A quote from the Brian himself illustrating how he is able to "publish" so much junk research.
> P-hacking shouldn’t be confused with deep data dives – with figuring out why our results don’t look as perfect as we want. With field studies, hypotheses usually don’t “come out” on the first data run. But instead of dropping the study, a person contributes more to science by figuring out when the hypo worked and when it didn’t. This is Plan B. Perhaps your hypo worked during lunches but not dinners, or with small groups but not large groups. You don’t change your hypothesis, but you figure out where it worked and where it didn’t.
This is horrifically bad research practice and basically guarantees that all of your results will be completely p-hacked.
Really?
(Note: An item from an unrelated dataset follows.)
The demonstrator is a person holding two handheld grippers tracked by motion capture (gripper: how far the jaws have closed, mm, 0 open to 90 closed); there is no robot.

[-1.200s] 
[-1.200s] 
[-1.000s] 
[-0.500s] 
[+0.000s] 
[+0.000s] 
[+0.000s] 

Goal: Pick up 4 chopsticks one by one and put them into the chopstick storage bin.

Suppose you just ran a twenty year, many million dollar field study, the hypothesis was not confirmed, you just throw everything out & that's that?
It's totally fair to do subgroup analysis, etc to try to better understand the data, but you have to keep in mind that you can't claim statistical significance on those without very careful control over researcher degrees of freedom and other related issues.
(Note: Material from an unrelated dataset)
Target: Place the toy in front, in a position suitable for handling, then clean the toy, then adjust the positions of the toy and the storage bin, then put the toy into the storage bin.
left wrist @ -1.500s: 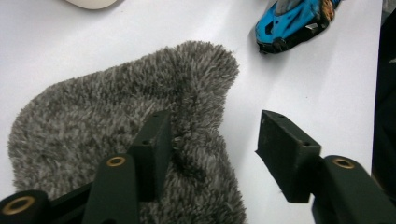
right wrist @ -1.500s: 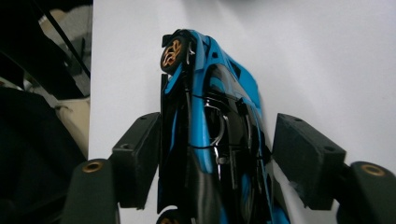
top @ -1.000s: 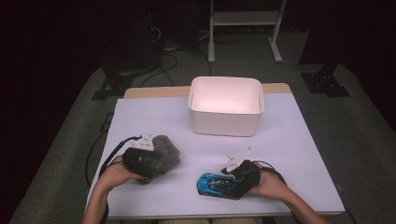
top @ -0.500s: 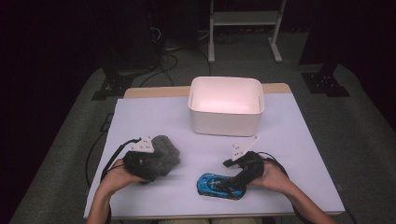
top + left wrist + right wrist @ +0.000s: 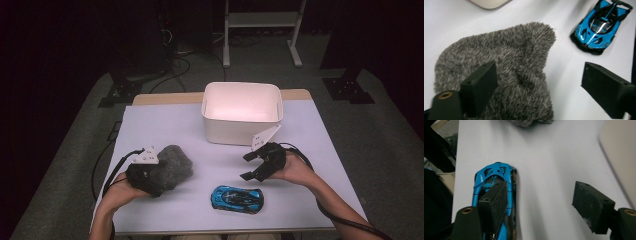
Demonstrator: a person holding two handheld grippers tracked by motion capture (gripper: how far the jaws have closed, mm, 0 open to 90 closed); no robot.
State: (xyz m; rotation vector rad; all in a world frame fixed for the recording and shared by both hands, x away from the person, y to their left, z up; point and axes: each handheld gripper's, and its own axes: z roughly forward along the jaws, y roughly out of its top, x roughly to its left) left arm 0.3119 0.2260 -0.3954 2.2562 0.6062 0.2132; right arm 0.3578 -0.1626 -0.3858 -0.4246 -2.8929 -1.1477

Yes because firstly, you didn't design the experiment for that reason, so you didn't consider what inadvertent biases you introduced for the "new" way of looking at the data. Plus on top of that, because of false positives, you're going to find a LOT of false positives by accident.
So every study "discovers" something new, but it's not because of biases and false positives.
You’re being kind — He’s a former Cornell Prof who was removed from his position for making up data to fit PR-able conclusions. None of his work should be cited as evidence of anything.